Merchants needed some kind of MOE. Why spend finer coins by tale when one could exchange the silver content for a larger number of new, debased coins? Merchants gained, and the king gained even more; peasants w/o a store of silver to exchange and aristocrats on nominally fixed incomes were the losers due to inflation.
3. Should the prince increase his % seigniorage (the amount he filches), then... no one would go to the mint anymore
But in fact they did continue to go to the mint! Chown, citing JD Gould's figures, shows that despite the ever widening gap between the mint equivalent and the mint price, the mint's output was positive during each round of coinage during the debasement:
Coinage Date Silver mint output Seigniorage
(face val, pounds) (% of mint equivalent)
Henry VIII
3rd coinage May 1542 52,927 16.6
4th Apr 44 149,287 18.1
5th Apr 45 440,213 41.7
6th Apr 46 451,811 61.1
Edward VI
1st Apr 47 397,572 55.5
2nd Jan 49 401,072 55.5
3rd Apr 49 52.8
4th Jul 50 102,272 52.8
Dec 50 52.8
5th Apr 51 252,955 58.3
[Ok, that was a format fail. But you can see the silver mint output in the 3rd column, starting with "52,927"]
DeleteThe figures for gold tell a similar story, although the gold coinage wasn't debased nearly as much (probably since merchants who made transactions in gold had strong incentive not to transact by tale).
You can refer to Munro's table to see how the mint price was raised steadily to give a better deal, i.e. increase the agio. If monarchical profit were simply a result of increased throughput, the mint price would have risen in tandem with the mint equivalent, and seigniorage would have held constant at around 2-3%. That doesn't seem to have happened; the gap between the two steadily rose, with the king adding to his store of silver (to pay for the wars).

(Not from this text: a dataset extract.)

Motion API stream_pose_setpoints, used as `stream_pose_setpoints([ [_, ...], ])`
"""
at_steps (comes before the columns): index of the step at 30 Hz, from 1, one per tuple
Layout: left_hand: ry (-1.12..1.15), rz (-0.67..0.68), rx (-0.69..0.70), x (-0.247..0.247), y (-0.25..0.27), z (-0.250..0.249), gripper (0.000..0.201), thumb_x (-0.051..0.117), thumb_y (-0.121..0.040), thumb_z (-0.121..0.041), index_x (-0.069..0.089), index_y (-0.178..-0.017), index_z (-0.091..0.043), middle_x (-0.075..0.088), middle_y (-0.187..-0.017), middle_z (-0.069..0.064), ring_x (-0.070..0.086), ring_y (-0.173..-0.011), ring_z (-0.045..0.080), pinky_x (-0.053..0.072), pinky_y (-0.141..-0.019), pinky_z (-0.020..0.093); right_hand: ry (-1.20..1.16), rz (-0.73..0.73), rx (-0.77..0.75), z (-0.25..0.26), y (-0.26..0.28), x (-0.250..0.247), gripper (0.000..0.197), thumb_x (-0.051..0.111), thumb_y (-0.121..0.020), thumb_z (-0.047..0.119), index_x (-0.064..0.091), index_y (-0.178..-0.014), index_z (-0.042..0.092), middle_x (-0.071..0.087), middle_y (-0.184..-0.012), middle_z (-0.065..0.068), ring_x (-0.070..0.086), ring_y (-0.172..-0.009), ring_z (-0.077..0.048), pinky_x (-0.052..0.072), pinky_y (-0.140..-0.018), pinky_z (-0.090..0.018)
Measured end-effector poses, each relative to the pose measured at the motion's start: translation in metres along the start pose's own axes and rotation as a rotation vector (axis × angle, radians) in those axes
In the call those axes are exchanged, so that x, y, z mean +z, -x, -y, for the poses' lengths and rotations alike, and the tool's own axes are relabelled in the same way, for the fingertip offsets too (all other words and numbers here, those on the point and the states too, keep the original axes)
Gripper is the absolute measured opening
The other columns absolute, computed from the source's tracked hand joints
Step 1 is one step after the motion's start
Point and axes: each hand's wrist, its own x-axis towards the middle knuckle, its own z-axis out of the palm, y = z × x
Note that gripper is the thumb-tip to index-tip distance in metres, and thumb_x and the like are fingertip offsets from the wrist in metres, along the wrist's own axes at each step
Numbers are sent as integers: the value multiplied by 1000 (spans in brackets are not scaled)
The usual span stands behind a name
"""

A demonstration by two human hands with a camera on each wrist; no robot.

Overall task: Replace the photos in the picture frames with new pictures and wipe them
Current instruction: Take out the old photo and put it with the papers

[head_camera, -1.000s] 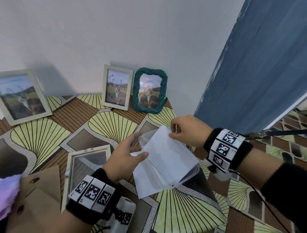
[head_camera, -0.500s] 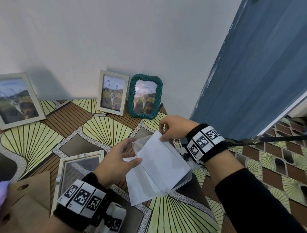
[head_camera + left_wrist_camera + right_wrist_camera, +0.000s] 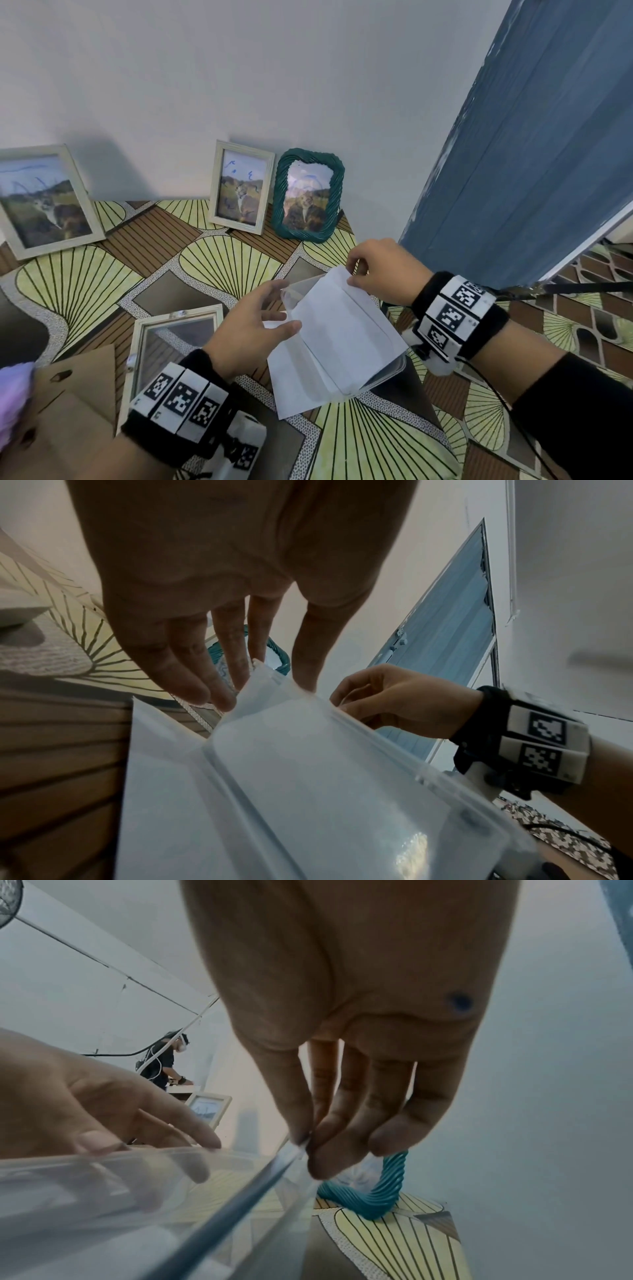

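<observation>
Above the table, my left hand (image 3: 286, 306) holds a clear plastic box (image 3: 380, 371) of white photo sheets (image 3: 339, 329), thumb on the sheets and fingers behind the box rim. My right hand (image 3: 349, 279) pinches the top edge of the uppermost sheet between thumb and forefinger, which the right wrist view shows close up (image 3: 308, 1139). An empty white frame (image 3: 171, 342) lies flat to the left, beside its brown cardboard backing (image 3: 75, 394). Three frames with photos lean on the wall: a large white frame (image 3: 41, 198), a small white frame (image 3: 239, 192) and a green woven frame (image 3: 306, 195).
A purple cloth (image 3: 13, 394) shows at the left edge. A blue door (image 3: 513, 171) stands to the right of the table. The patterned tablecloth (image 3: 222, 267) covers the table. A person (image 3: 164, 1064) stands far off in the right wrist view.
Both hands keep their hold on the box and the top sheet, which have barely moved. My right forearm swung nearer, then back out, and the view shifted slightly.
</observation>
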Motion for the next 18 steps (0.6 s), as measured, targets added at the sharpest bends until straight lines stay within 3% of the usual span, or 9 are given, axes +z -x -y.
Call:
stream_pose_setpoints([
  [7,-44,-7,0,-1,3,-4,65,78,-80,-19,47,-136,-30,58,-126,-13,65,-106,14,57,-86,49,-134,-148,-49,-1,20,-3,3,58,-94,23,59,-92,23,63,-77,6,57,-66,-11,43,-61,-27],
  [10,-68,-11,8,0,4,-6,66,78,-80,-19,46,-137,-30,58,-123,-16,65,-104,13,58,-84,47,-162,-235,-69,2,25,-11,6,55,-97,22,60,-96,20,64,-80,5,54,-65,-6,45,-63,-28],
  [14,-80,-11,14,0,3,-8,65,78,-81,-18,46,-137,-26,60,-121,-13,64,-104,15,58,-82,46,-168,-352,-105,7,29,-26,8,51,-99,20,57,-97,17,61,-83,3,51,-66,-9,45,-65,-34],
  [18,-92,-23,34,-2,5,-10,59,74,-84,-22,46,-136,-33,57,-114,-16,61,-103,7,56,-76,30,-235,-481,-151,16,33,-42,4,51,-100,20,55,-97,19,59,-82,5,52,-68,-10,43,-63,-30],
])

Estimates of the tax revenue gained from the Great Debasement (well over 1 million pounds; Munro, 454) make it clear that increased throughput alone couldn't have been the source of the crown's profits. Between 1542 and 1551, the mint produced around 3.6 million (face value) in gold and silver coins (Chown, 58). If the mint had kept seigniorage constant at 2-3%, the maximum profit could only have been around 100,000 pounds. The gap can only be explained by monarchical theft.
(Re: old coins--page 437, note 27 of Munro states that old coins were demonetized and had to be surrendered to the mint. But of course, no one would spend them by tale, anyway.)
Again, I'm sorry for badgering you on this issue. It's just that I can't understand your thought process on this one (a rare occurrence, to be sure).